Je confirme aussi avoir mieux compris la rupture du contrat que les Français de France. Il faut faire une opportunité de la rupture de ce contrat et pas forcément dans le secteur de la défense. Je pense à l’énergie renouvelable, le traitement des déchets, la ville intelligente…

C’est la première fois que nous entendons ce discours d’ouverture contrairement à la position officielle de l’Élysée et de l’Ambassade qui est assez ferme…
L’objectif est identique, mais il est vrai qu’ils utilisent un discours assez « exigeant » comme on dit dans le monde diplomatique. Moi, je parle de manière plus courtoise.

Je fais de la diplomatie parlementaire. Quoiqu’il puisse se passer dans les décisions au plus haut niveau des États respectifs, il est toujours fondamental que les Assemblées, qui sont les représentants des peuples, se parlent. Et si on veut que des décisions prises au plus haut niveau soient comprises par nos citoyens de part et d’autre, nous devons nous parler.

A la rencontre de la population française lors d’un Q&A dans les locaux de l’Alliance Française de Sydney

Il faut transformer la situation en opportunités, enclencher des dialogues et les inciter à nous proposer des choses.

Encore une fois, nous sommes d’accord que la manière dont l’Australie a mis fin au contrat Naval Group est inacceptable, mais nous avons aussi à balayer devant notre porte. Sur le plan des nouveaux objectifs stratégiques de l’Australie, très honnêtement je ne suis pas sûr que nous ayons encore une place. Même si nous entretenons toujours des relations militaires dans la région et elles vont continuer.
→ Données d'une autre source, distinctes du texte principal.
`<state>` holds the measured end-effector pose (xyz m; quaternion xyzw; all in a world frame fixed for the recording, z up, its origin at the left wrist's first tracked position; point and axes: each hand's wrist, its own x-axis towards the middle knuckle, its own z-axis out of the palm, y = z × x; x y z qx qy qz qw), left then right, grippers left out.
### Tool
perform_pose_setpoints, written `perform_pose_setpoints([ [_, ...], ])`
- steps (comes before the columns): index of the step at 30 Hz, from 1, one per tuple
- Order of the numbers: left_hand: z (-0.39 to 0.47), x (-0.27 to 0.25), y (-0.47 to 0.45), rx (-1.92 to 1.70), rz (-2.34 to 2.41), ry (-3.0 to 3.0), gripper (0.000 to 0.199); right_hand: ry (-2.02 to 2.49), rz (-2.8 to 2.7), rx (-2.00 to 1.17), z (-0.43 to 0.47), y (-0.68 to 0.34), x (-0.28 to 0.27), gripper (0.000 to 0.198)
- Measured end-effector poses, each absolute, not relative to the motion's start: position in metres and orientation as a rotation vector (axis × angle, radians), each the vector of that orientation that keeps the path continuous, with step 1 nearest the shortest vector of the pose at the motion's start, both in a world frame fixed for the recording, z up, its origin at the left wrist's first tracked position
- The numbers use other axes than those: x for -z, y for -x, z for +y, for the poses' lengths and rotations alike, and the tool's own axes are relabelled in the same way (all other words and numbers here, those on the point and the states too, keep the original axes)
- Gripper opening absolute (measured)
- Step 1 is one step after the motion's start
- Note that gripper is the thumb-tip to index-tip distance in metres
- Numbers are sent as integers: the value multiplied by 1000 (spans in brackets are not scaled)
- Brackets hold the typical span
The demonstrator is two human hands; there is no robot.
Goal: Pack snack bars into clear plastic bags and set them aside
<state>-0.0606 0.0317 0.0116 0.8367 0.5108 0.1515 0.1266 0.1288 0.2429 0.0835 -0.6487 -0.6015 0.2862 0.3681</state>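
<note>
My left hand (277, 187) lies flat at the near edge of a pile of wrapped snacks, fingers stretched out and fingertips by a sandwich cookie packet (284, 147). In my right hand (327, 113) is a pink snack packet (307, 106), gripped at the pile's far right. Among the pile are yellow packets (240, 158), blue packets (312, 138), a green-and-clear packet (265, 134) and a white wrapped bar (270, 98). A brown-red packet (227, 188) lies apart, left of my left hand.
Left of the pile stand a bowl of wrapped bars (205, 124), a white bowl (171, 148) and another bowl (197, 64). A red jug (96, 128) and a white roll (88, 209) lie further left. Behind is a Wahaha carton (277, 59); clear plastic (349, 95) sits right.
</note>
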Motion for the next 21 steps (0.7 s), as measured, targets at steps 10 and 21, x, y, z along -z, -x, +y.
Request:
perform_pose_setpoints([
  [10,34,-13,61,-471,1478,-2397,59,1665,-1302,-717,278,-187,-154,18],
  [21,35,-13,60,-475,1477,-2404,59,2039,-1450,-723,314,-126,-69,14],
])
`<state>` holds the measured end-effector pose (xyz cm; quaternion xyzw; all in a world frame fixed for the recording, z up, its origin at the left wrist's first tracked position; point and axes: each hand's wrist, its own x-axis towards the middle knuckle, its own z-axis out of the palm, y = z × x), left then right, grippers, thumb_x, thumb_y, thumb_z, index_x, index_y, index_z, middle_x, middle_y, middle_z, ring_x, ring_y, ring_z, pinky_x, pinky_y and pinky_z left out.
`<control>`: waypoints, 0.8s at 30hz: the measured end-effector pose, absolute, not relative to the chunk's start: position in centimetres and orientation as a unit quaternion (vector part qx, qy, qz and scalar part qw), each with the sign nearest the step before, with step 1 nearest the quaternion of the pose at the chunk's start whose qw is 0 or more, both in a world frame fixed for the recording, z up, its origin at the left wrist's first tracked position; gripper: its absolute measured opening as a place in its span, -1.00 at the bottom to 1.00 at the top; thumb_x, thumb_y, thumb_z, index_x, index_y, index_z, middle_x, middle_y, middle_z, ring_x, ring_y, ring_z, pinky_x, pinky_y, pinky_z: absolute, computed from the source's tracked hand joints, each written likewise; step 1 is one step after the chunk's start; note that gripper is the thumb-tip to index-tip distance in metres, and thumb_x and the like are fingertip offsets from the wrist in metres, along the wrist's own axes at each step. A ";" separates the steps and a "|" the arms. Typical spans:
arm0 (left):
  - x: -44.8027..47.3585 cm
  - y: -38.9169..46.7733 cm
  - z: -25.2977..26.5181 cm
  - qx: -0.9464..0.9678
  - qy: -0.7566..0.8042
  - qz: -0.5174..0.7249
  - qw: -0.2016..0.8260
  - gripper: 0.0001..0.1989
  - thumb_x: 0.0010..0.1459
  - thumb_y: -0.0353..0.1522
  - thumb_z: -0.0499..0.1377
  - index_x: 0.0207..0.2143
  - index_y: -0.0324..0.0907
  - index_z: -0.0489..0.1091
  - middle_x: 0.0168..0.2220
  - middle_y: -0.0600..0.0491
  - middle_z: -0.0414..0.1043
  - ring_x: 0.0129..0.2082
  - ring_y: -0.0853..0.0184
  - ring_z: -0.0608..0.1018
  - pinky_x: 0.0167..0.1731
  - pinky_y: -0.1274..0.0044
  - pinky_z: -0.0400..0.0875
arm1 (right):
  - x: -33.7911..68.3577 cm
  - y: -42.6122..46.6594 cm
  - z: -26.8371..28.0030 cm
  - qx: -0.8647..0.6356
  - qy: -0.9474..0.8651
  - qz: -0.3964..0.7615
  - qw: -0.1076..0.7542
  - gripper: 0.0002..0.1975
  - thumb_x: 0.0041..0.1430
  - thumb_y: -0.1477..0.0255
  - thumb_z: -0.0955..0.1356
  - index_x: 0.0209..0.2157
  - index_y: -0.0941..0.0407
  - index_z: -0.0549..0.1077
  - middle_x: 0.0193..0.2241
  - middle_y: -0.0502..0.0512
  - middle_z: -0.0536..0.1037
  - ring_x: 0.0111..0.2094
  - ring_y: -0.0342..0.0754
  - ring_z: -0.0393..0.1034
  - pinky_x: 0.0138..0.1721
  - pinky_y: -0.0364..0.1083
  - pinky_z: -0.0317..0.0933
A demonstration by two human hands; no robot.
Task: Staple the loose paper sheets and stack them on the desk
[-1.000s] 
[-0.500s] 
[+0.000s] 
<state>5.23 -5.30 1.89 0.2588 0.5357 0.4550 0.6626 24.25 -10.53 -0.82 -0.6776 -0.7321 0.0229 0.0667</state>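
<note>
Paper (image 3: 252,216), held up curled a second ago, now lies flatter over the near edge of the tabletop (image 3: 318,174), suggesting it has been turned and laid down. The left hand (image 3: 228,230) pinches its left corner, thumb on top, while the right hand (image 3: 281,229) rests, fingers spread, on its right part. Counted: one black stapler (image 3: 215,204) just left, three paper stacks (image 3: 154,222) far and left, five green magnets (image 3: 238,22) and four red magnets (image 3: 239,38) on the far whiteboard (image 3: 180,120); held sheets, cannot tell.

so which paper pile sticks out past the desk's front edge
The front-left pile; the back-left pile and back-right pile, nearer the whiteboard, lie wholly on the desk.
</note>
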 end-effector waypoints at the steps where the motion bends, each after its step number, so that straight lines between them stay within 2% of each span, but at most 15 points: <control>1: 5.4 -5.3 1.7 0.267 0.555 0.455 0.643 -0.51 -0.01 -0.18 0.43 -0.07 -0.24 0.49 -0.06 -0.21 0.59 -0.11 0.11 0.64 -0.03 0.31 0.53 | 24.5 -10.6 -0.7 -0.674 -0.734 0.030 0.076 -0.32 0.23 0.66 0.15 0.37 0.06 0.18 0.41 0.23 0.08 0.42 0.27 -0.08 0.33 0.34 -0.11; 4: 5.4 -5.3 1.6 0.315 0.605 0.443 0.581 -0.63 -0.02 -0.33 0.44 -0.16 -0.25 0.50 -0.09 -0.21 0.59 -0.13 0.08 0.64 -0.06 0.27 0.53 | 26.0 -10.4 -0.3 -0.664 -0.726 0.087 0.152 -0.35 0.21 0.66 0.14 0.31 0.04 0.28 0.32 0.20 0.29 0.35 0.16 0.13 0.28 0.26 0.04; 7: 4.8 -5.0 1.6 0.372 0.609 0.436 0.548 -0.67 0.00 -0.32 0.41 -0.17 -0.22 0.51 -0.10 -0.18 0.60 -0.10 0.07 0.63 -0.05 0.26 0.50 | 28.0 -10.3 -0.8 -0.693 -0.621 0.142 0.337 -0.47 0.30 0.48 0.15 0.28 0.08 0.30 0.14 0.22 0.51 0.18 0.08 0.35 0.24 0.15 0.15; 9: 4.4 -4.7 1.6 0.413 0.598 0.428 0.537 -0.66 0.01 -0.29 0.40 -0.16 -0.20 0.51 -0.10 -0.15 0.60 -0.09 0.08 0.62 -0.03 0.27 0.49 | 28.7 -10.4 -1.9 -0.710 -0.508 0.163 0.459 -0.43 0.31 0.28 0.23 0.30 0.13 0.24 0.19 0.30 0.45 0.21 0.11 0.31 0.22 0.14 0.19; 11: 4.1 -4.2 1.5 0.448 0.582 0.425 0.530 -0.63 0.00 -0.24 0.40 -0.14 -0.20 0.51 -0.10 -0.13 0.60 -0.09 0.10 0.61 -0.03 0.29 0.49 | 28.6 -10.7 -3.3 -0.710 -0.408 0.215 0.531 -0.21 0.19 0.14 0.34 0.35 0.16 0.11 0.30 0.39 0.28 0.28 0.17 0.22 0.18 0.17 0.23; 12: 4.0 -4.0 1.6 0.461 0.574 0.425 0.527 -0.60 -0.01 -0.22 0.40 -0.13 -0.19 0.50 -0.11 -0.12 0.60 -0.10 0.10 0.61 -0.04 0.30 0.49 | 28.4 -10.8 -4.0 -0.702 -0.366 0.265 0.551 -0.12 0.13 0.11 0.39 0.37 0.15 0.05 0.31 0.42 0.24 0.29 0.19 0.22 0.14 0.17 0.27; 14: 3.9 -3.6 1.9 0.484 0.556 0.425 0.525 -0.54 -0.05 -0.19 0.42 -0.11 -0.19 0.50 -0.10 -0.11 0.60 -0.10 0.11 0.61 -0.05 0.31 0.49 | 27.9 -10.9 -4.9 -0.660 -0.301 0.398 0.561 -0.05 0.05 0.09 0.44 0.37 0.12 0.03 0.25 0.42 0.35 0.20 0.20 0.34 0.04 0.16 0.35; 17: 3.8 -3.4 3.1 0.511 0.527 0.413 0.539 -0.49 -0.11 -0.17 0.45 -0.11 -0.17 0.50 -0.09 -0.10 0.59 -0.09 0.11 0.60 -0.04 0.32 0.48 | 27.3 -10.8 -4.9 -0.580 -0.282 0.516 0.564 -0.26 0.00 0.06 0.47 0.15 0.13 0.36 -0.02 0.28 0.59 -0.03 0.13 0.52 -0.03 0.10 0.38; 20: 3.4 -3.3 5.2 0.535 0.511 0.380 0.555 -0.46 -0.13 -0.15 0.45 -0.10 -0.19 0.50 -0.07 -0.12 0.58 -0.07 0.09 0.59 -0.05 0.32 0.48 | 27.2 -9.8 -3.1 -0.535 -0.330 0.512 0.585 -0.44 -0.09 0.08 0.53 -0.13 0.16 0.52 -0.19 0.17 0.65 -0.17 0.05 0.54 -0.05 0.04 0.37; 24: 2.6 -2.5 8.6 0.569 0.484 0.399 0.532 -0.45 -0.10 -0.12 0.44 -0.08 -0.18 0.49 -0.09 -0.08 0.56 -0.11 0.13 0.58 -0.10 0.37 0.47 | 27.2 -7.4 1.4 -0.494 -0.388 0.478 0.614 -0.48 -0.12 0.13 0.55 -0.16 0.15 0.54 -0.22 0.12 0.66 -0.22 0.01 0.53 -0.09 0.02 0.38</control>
Pour que l’on soit une vraie puissance de la zone Pacifique, disposer de 7 000 hommes ce n’est pas tant que cela. La coopération internationale est selon moi la seule vraie solution. L’Australie ne peut dépendre encore une fois d’une seule nation, quand bien même il s’agit des États-Unis en termes de défense.

La présence de la Nouvelle-Calédonie dans le Pacifique est également extrêmement importante pour la France
Elle est capitale, et même si nous allons à présent passer par une période qui sera parfois houleuse pour définir les nouveaux statuts de la Nouvelle-Calédonie. Il est, à mon sens, évident, que cela passe par une coopération très renforcée avec l’Australie.
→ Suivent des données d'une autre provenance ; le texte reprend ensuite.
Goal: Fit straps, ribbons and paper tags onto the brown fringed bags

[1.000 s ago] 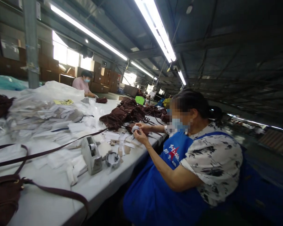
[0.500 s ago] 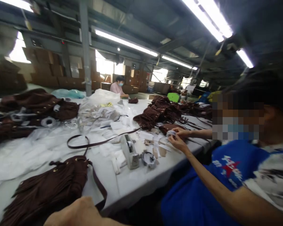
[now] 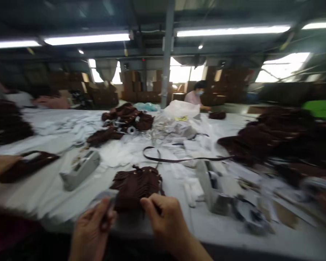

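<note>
My left hand (image 3: 93, 224) is closed on what looks like a roll of clear tape (image 3: 108, 195), blurred and partly hidden by the fingers. To its right my right hand (image 3: 170, 219) is closed in a pinch at the lower edge of a dark brown fringed bag (image 3: 133, 183). Whatever lies between those fingertips is too blurred to make out. The bag lies on the white-covered table (image 3: 179, 221), its drawstring top away from me. A long brown strap (image 3: 174, 159) loops out behind it. A grey tape dispenser (image 3: 214, 188) stands right of my right hand.
Another tape dispenser (image 3: 81, 170) stands at left, near another person's hand (image 3: 2, 165) on a brown piece. Brown bags (image 3: 277, 134) are heaped at right. Tape rolls (image 3: 251, 215) lie by the right dispenser. White wrapping (image 3: 176, 123) piles up behind. A co-worker (image 3: 194, 98) sits across.
My view has swung left, putting the bag in the middle. Both my hands now show, the left with the roll; earlier only one blurred hand was at the bottom edge.
</note>
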A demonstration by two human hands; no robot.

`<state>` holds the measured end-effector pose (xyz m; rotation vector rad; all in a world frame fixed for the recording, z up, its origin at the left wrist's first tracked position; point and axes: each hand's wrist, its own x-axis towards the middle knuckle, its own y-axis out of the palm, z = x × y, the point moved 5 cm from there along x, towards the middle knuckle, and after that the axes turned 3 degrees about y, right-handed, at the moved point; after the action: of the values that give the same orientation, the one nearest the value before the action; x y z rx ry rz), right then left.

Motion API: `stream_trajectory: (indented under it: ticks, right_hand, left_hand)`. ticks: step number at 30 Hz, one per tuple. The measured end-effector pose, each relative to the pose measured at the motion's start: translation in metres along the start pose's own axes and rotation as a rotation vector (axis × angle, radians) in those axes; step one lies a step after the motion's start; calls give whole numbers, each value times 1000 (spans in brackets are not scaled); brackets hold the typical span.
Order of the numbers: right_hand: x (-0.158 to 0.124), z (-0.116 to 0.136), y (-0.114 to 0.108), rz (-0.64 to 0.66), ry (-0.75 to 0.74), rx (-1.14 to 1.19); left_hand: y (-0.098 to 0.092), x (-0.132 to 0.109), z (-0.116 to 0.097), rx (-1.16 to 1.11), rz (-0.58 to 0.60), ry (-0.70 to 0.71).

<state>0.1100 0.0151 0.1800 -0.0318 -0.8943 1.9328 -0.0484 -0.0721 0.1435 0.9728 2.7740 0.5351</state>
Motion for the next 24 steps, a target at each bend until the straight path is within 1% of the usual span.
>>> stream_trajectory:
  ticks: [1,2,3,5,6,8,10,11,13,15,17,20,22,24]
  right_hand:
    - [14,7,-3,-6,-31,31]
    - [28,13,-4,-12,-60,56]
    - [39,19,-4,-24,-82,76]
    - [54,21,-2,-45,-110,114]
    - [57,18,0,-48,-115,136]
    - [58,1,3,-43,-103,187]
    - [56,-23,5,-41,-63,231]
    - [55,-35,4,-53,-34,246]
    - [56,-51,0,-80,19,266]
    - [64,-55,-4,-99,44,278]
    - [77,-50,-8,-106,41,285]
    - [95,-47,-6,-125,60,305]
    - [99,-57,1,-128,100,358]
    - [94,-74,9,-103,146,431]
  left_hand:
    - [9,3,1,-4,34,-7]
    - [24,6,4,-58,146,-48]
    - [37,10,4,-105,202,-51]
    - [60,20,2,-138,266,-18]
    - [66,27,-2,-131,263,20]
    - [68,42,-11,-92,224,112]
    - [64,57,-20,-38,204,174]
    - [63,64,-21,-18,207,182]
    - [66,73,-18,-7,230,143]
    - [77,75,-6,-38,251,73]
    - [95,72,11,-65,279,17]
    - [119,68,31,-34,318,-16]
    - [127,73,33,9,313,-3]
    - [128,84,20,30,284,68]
C’est notre partenaire le plus proche avec la Nouvelle-Zélande. Indéniablement, l’avenir de la Nouvelle-Calédonie passe par l’Australie.
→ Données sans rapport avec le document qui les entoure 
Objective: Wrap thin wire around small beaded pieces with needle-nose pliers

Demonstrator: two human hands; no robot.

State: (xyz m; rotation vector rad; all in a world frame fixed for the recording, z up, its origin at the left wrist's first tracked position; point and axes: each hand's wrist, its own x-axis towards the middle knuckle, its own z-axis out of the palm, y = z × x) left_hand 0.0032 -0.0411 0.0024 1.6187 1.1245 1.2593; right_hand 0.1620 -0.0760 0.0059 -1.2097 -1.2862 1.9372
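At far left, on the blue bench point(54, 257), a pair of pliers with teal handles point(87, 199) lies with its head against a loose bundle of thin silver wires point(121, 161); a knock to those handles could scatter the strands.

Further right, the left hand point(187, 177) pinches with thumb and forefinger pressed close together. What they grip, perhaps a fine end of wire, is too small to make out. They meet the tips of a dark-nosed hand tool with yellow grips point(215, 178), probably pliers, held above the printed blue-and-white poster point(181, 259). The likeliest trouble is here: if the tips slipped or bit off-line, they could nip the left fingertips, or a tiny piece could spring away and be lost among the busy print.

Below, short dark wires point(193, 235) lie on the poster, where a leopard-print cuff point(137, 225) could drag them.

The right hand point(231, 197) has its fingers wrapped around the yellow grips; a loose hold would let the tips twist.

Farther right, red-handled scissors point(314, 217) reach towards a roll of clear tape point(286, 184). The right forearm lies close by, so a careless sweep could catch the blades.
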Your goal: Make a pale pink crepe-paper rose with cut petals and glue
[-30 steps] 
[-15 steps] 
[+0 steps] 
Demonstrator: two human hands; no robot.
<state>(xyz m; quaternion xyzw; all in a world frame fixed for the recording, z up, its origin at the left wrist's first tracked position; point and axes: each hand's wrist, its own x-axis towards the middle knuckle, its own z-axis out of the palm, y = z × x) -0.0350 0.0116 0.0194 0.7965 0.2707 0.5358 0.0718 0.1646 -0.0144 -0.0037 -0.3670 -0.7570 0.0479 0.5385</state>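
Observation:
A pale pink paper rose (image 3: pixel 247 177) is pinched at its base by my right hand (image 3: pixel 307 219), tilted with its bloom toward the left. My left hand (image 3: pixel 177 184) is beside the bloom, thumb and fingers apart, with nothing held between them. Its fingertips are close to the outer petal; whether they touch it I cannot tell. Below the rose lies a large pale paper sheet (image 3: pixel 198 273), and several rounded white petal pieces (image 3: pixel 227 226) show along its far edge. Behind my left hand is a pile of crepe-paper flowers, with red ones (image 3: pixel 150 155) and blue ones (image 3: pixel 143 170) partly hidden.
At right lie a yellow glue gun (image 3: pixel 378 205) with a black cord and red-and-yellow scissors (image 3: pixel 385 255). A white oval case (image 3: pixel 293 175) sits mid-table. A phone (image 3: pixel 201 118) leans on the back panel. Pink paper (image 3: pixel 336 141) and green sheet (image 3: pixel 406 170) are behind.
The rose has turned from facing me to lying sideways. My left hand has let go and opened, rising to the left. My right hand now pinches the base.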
Le développement de la Nouvelle-Calédonie est capital et on pourrait aussi chercher des investisseurs australiens pour la développer. Elle ne peut être qu’une seule destination touristique. Cela va prendre du temps, mais l’Australie pourrait être un allié précieux.

La Nouvelle-Calédonie à rôle essentiel à assumer dans cette relation franco-australienne.

Visite de Taren Point Public School

Visite de Killarney Heights Public School et des membres de l’Association FANS

 

 

 

 

 

 

 

 

* Une Grande Commission parlementaire a pour objectifs :
– de suivre les relations politiques, économiques, sociales et culturelles entre les deux pays et d’examiner les moyens de les promouvoir ; 
– de favoriser le développement et la continuité des relations interparlementaires, et notamment le dialogue, les échanges et la coopération entre les différentes Assemblées;
– de permettre un échange d’expérience en matière d’élaboration de la loi ;
– de faciliter une coopération entre les délégations des deux parlements dans les organisations parlementaires européennes et internationales, et de promouvoir des consultations régulières sur les questions d’intérêt commun ;
– d’organiser des échanges réguliers de visites des plus haut responsables des parlements, ainsi qu’une coopération régulière dans le cadre des groupes d’amitié parlementaires, des comités et commissions.